At the Olson home in Burlington, Ont., screens are plentiful, with parents and kids often multitasking on several devices at once. "We use six laptops – two work, four personal – an Xbox, PS4, Nintendo, four [smartphones], four iPods, Apple TV, a Bell Sat system and a projector for the games room downstairs," says Clark Olson, a human-resources instructor at Toronto's Sheridan College and father of two sons age 19 and 17.
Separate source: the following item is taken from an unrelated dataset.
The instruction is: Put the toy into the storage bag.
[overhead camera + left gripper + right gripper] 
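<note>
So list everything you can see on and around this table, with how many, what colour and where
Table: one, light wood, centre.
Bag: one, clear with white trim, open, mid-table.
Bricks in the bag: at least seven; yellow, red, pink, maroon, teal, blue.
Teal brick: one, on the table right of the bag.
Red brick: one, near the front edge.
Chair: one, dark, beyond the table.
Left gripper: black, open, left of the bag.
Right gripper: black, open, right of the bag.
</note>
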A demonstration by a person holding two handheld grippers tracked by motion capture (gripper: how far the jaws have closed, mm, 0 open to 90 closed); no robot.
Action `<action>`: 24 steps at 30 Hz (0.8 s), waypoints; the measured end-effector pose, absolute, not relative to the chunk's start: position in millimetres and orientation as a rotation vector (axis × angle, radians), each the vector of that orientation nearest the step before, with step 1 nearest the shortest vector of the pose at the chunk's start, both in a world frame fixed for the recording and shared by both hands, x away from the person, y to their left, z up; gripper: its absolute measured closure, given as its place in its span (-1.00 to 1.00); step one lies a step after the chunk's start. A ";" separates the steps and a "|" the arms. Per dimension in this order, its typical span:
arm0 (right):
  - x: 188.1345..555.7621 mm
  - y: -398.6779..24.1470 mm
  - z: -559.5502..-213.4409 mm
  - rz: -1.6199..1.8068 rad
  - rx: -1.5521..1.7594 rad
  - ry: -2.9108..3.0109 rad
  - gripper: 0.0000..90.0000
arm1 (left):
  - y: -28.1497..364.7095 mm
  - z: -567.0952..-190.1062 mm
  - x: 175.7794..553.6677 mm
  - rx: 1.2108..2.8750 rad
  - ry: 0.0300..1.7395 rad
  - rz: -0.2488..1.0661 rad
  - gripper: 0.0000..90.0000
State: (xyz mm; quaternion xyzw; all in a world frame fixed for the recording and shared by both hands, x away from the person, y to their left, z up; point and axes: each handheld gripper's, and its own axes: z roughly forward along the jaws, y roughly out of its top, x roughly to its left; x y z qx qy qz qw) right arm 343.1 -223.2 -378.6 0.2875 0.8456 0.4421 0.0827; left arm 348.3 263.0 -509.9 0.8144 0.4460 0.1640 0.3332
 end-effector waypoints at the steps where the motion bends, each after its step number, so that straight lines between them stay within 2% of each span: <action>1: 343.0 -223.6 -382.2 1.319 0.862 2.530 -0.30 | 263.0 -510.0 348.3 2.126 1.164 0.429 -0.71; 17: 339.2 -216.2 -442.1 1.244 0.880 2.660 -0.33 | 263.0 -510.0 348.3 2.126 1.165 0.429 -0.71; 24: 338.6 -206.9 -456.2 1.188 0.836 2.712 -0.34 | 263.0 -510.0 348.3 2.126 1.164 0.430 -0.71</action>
Including work hours, Olson estimates that each family member spends between four and 14 hours of screen time per day. Family members will often text each other within the house, and even occasionally when they are all in the same room.
Still, Olson is reticent to limit his own screen time or that of the kids, arguing that tech gets a bad rap. "I understand it can be problem in families, but we have always been clear as parents with our expectations and the kids haven't challenged it." Devices go largely untouched on vacation and are slipped into pockets at dinner. "We've always consciously said dinner is family time. We have that half-hour to 45 minutes at the table. We dialogue and talk like anybody else would: 'What'd ya do today?'"
Before dinner, though, the father texts his sons to the table: "It's better than an intercom system."
But is it a connection, or a handy digital tether? Steiner-Adair isn't sold on the barrage of texts now flying between parents and their children. She says this type of interaction is often transactional, like "Mom, I need a ride tomorrow at 3."
"Everybody says they're communicating more with their kids by text," she says. "That's the paradox of this: We're communicating more but we're not communicating deeply. That's the disconnect."